To help overcome some of these implementation challenges and find lung cancer earlier, there's a lot of great research being done on the development of molecular biomarkers, mostly blood tests that will help us to identify lung cancer early and work together with low-dose CT scan to optimize screening programs. When those blood tests are designed to help with lung cancer screening in those who are currently eligible for lung cancer screening, we want to make sure that those blood tests perform well. They're very sensitive; in other words, not missing a lot of lung cancers. And, their specificity might be a little bit lower; but a good specificity allows us to minimize how many people would have to go on to the low-dose CT scan.
So today, we're excited to discuss how molecular biomarker development is advancing early lung cancer detection, and in particular, review recent data presented in Honolulu at the CHEST annual meeting about two of these particular biomarkers. This is CME on ReachMD and I'm Dr. Peter Mazzone.
Dr. Barta:
And I'm Dr. Julie Barta.
Dr. Mazzone:
Julie, I wonder if we might start by talking a little bit about molecular biomarkers for early lung cancer detection. We often hear this term liquid biopsy; is molecular biomarker development for early lung cancer detection the same as liquid biopsy? What is liquid biopsy? And how should we think of these?
Dr. Barta:
Thanks, Peter. Let's start by distinguishing between liquid biopsy and molecular biomarkers for early detection. Liquid biopsy is a non-invasive way, usually through a blood-based test, to determine molecular features of a given tumor in someone who is known to have a cancer. And we can use liquid biopsy in a variety of clinical scenarios. So this can complement tissue diagnosis at the time of diagnosis to help characterize additional genetic alterations. It can be used to monitor treatment response, and it can also be used in surveillance potentially to predict relapse. But currently, liquid biopsy is not used for lung cancer screening or as a sole test for lung cancer diagnosis.
In contrast, there's been a lot of work investigating molecular biomarkers for early detection. And in that setting, these types of biomarkers can be applied for risk assessment, or for cancer detection, specifically in asymptomatic individuals who are at risk for lung cancer.
Dr. Mazzone:
That's very helpful. And when I hear the word biopsy, I usually think, you know, something's there. We already know there's a nodule or mass, we have to sample it. We know there's a cancer, we need to biopsy it to help characterize it to decide on treatment. And that I think contrasts a little bit with what we're talking about today. And that's trying to identify individuals who might have an early lung cancer or who are at risk of developing an early lung cancer.

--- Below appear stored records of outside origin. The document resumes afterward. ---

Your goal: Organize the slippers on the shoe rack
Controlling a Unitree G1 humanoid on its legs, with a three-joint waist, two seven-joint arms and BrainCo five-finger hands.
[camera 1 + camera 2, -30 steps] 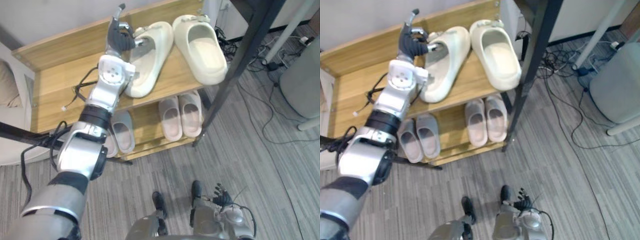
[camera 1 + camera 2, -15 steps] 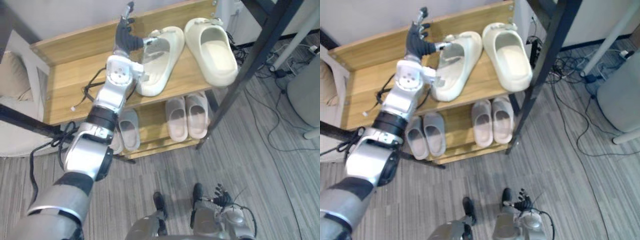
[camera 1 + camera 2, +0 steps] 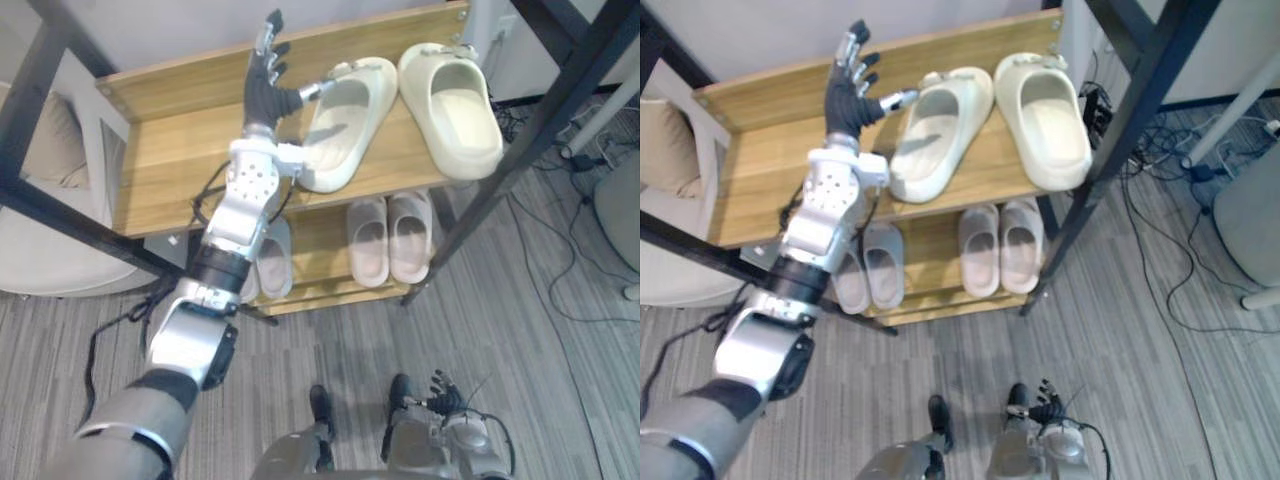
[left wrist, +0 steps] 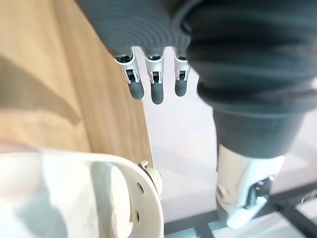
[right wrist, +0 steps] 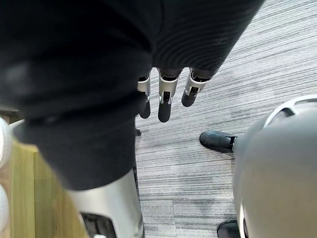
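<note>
One cream slipper lies on the top shelf. The left hand is spread wide beside it, holding nothing. The right hand hangs loose.

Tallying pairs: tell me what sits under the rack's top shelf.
On the lower shelf stand a pink slipper pair and a grey pair; the left arm covers part of the grey one.
</note>
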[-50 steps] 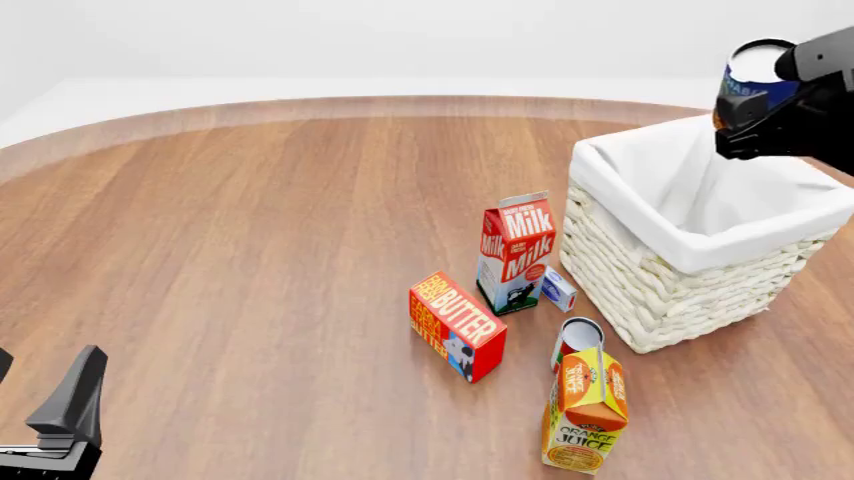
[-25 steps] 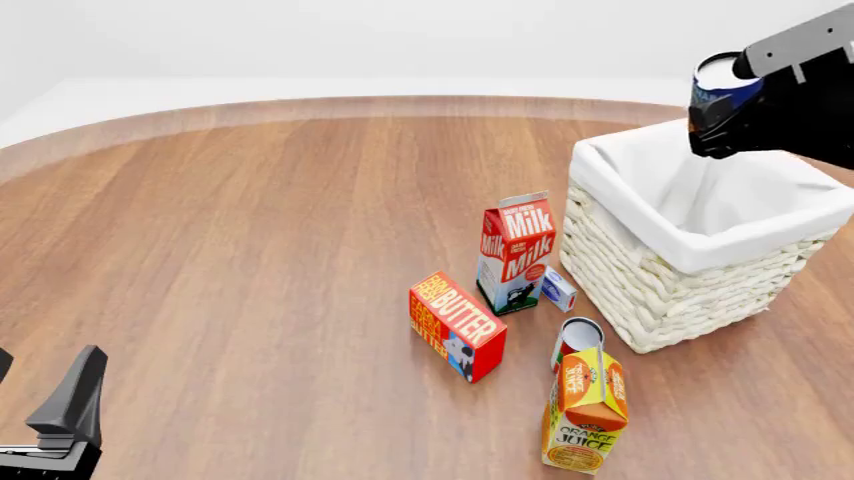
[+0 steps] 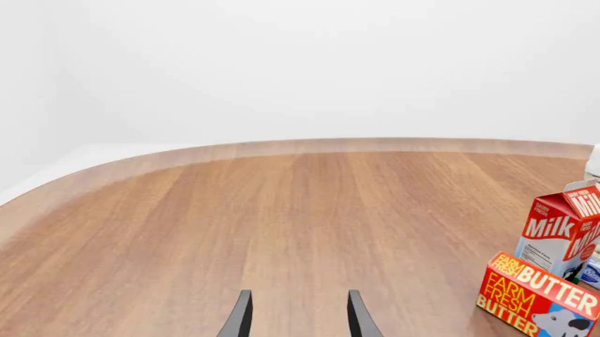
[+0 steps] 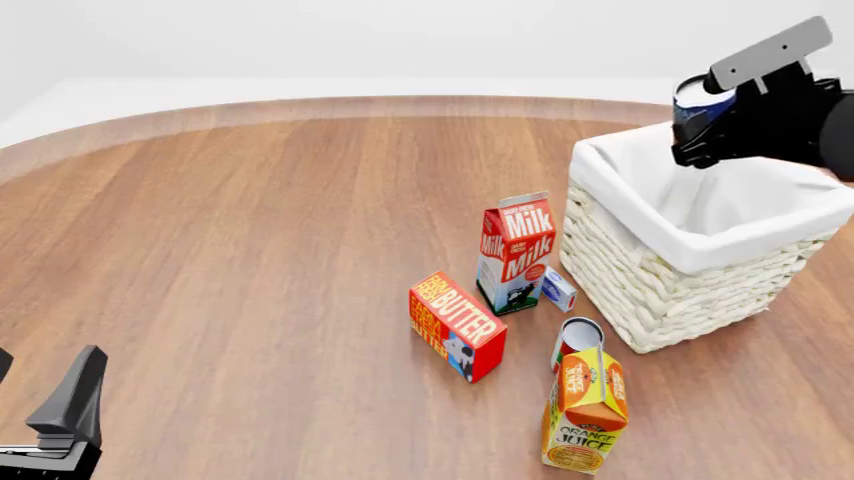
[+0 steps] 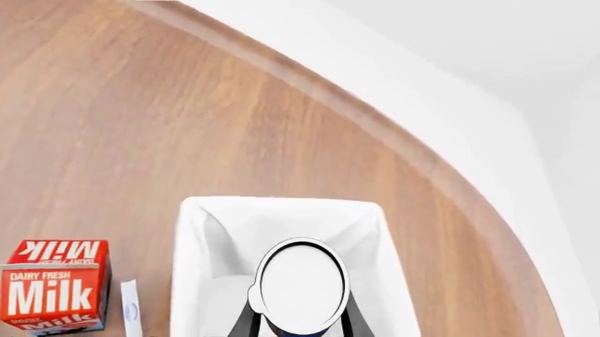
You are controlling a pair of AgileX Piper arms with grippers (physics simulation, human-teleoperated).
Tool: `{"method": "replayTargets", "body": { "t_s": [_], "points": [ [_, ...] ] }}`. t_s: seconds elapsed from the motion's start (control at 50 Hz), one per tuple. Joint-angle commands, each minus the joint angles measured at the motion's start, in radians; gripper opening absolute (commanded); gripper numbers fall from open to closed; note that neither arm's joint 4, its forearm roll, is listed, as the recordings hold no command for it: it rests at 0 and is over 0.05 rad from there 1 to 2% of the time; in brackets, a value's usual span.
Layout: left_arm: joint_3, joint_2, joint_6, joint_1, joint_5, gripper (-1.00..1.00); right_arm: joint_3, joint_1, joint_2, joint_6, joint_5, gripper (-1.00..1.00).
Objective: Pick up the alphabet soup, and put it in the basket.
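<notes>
While left gripper (image 3: 298, 319) is being kept idle at near table edge, fingers apart, nothing between, alphabet soup (image 4: 701, 101) is being clamped by right gripper (image 4: 705, 132), held in air above basket (image 4: 667, 270) opening.

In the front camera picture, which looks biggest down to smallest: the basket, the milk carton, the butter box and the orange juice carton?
1. basket, clearly the largest.
2. milk carton and orange juice carton look about alike; the juice stands nearer the camera, so I won't rank them.
3. butter box, smallest.
</notes>
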Motion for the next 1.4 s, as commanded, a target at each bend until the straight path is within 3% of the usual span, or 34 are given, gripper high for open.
{"method": "replayTargets", "body": {
  "t_s": [0.02, 1.4],
  "points": [
    [0.0, 0.0, 0.0, 0.0, 0.0, 1.0, -0.049, 0.003, 0.054, 0.0, 0.02, -1.0],
    [0.0, 0.0, 0.0, 0.0, 0.0, 1.0, -0.009, -0.06, 0.267, -0.081, -0.038, -1.0]
  ]
}}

Can you, Julie, tell us just a little bit about these molecular biomarker strategies? You know, what sort of things are we looking for in the blood and why is this so important?
Dr. Barta:
Currently, there are several types of potential biomarkers for lung cancer detection that can be identified in peripheral blood, and then the data that are generated are typically analyzed using machine learning methods. And these assays may measure a variety of characteristics. And that can include mutations in circulating tumor DNA. It can measure circulating protein biomarkers. And assays can also measure DNA fragmentation patterns as well as DNA methylation patterns. And we'll focus a little bit later on this podcast about two studies investigating specifically DNA fragmentation and DNA methylation patterns.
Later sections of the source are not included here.